Per quanto ovvio non sarà per tutti così. Ci sono lavori e lavori. Da parte dell’imprenditore ci sarà la massima attenzione per trattenere le Figure professionali di estremo riferimento. Il lavoratore, dal suo punto di vista, potrà porre condizioni qualora il suo ruolo glielo consenta. Ma ormai il dado è tratto: la fluidità delle relazioni, pur non interessando tutti allo stesso modo, sia imprese che lavoratori, pone delle questioni non di poco conto.

L’impresa si dovrà aspettare repentine modifiche nel suo assetto organizzativo. Per questo dovrà impiegare risorse affinché i backup, che verosimilmente avverranno con maggiore frequenza, siano agevoli e non rechino scossoni nell’organizzazione aziendale. Il lavoratore dovrà organizzare al meglio la propria vita ed affrontare i rischi di possibili passaggi da un’azienda all’altra.

La pandemia, lo smart working, il maggior tempo a disposizione hanno generato una coscienza che conferisce alla qualità della vita lo scettro delle priorità. Si allontana l’organizzazione Tayloristica del lavoro, la chimera del posto fisso e la sua conseguente sicurezza. Il fenomeno, attivato da norme, accelerato da situazioni socialmente inevitabili, rientra con decisione in azienda e nelle case dei lavoratori restituendo ai due ambienti le seguenti inevitabili eredità:

  • Per l’azienda – un’organizzazione in grado di far fronte alle entrate ed uscite dei lavoratori che in un prossimo futuri si manifesteranno con maggiore frequenza;
  • Per le case dei lavoratori – un pensiero condiviso in grado di valutare al meglio la relazione tra tempo libero, lavoro degli altri componenti della famiglia, qualità della vita, gestione degli orari, lavoro attuale e lavoro futuro potenziale.

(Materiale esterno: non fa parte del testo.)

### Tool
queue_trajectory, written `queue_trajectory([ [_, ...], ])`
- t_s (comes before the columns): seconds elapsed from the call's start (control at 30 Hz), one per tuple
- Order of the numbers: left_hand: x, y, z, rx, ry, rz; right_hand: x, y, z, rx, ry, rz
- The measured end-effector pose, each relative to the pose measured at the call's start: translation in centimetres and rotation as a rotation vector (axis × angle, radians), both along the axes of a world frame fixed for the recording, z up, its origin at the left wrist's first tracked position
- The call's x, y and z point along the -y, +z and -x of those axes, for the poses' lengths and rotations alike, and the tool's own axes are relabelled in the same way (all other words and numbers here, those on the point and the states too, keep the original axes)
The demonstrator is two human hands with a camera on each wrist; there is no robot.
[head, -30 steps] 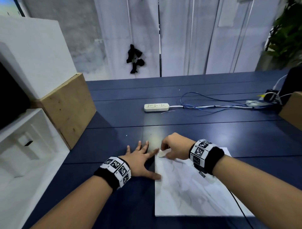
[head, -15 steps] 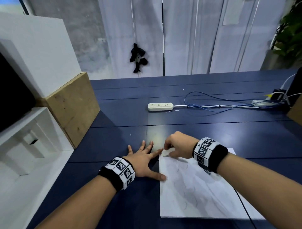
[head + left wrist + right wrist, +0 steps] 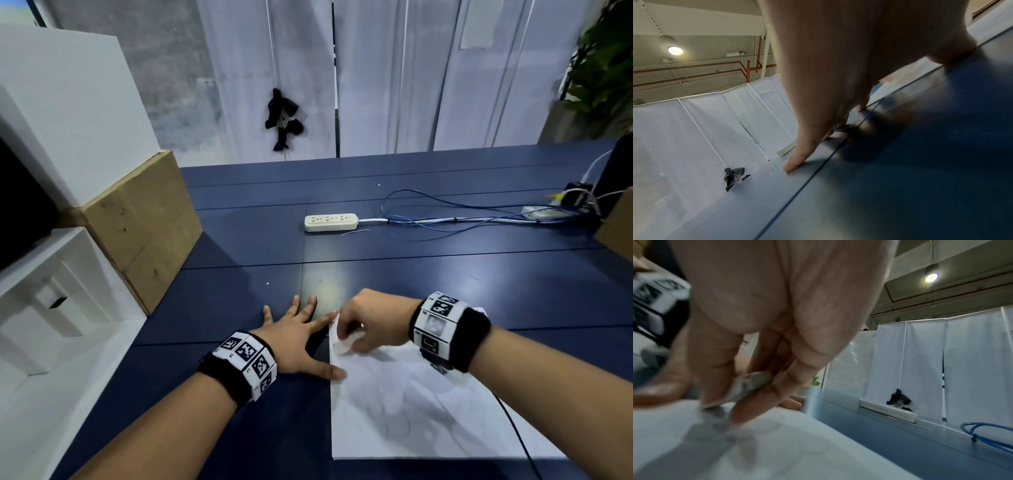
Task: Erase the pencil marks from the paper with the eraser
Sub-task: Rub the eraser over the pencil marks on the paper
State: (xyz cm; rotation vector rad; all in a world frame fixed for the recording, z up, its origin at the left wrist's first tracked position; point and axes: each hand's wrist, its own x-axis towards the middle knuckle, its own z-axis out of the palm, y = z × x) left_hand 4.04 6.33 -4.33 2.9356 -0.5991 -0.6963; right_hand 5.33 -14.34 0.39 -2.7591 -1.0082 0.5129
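Observation:
A white sheet of paper (image 3: 418,414) with faint pencil curves lies on the dark blue table (image 3: 239,308). My right hand (image 3: 370,325) pinches a smudged white eraser (image 3: 342,346) and presses it on the paper's far left corner; the right wrist view shows the eraser (image 3: 748,386) between thumb and fingers, touching the paper (image 3: 777,443). My left hand (image 3: 301,339) lies flat with fingers spread, thumb on the paper's left edge, and the left wrist view shows the fingertips (image 3: 795,164) pressed on the table.
A white power strip (image 3: 330,222) with blue cables (image 3: 479,219) lies farther back. A wooden box (image 3: 144,226) and white foam blocks (image 3: 44,325) line the left side. A black cable (image 3: 520,442) runs over the paper's right part.
My right hand has slid the eraser slightly toward me and to the left over the paper's corner. The left hand stays flat in place.

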Motion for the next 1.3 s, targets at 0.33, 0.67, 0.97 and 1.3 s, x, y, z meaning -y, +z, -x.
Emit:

Ponendo un occhio all’azienda, la stessa dovrà operare sui seguenti elementi che possono influire sulla decisione di far restare nella sua orbita le Figure professionali di maggiore interesse:

  • flessibilità, oraria e del luogo di lavoro;
  • possibilità di poter migliorare le proprie competenze, confermando così che la formazione continua è un elemento importante per trattenere talenti;
  • un buon piano di welfare aziendale;
  • un definito percorso di avanzamento carriera.

Y.O.L.O. non è una moda né tanto meno uno slogan. Il mondo del lavoro ne dovrà tenere conto anche se, al momento non è in grado di comprendere se sarà solamente contaminato da questi orientamenti o, verosimilmente, ne sarà totalmente condizionato.